Task directions:
The listing beneath should be written out in full, exactly as shown.

Dataset section:
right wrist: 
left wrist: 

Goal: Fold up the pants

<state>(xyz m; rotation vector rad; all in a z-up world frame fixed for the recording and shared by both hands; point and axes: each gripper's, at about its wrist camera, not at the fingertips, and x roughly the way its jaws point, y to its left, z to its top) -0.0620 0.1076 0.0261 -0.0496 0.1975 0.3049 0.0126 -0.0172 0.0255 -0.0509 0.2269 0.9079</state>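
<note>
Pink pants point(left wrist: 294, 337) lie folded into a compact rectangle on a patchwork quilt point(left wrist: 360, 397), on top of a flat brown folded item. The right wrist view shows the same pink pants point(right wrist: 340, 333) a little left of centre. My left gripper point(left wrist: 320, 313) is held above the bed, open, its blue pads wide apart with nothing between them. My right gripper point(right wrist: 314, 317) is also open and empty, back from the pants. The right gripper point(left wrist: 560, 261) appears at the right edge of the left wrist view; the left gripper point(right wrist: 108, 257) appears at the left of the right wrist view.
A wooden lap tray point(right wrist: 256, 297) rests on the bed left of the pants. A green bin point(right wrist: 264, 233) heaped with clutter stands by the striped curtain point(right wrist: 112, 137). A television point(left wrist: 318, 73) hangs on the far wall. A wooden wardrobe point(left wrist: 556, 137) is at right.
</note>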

Written solution:
right wrist: 
left wrist: 

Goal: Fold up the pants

<state>(xyz m; rotation vector rad; all in a z-up world frame fixed for the recording and shared by both hands; point and axes: each gripper's, at about its wrist camera, not at the fingertips, and x roughly the way its jaws point, y to its left, z to its top) -0.0620 0.1076 0.0261 -0.0496 0.1975 0.3049 0.0126 -0.0172 0.0255 -0.0509 0.2269 0.9079</state>
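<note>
Pink pants point(left wrist: 294, 337) lie folded into a compact rectangle on a patchwork quilt point(left wrist: 360, 397), on top of a flat brown folded item. The right wrist view shows the same pink pants point(right wrist: 340, 333) a little left of centre. My left gripper point(left wrist: 320, 313) is held above the bed, open, its blue pads wide apart with nothing between them. My right gripper point(right wrist: 314, 317) is also open and empty, back from the pants. The right gripper point(left wrist: 560, 261) appears at the right edge of the left wrist view; the left gripper point(right wrist: 108, 257) appears at the left of the right wrist view.
A wooden lap tray point(right wrist: 256, 297) rests on the bed left of the pants. A green bin point(right wrist: 264, 233) heaped with clutter stands by the striped curtain point(right wrist: 112, 137). A television point(left wrist: 318, 73) hangs on the far wall. A wooden wardrobe point(left wrist: 556, 137) is at right.
</note>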

With that, the answer is finished.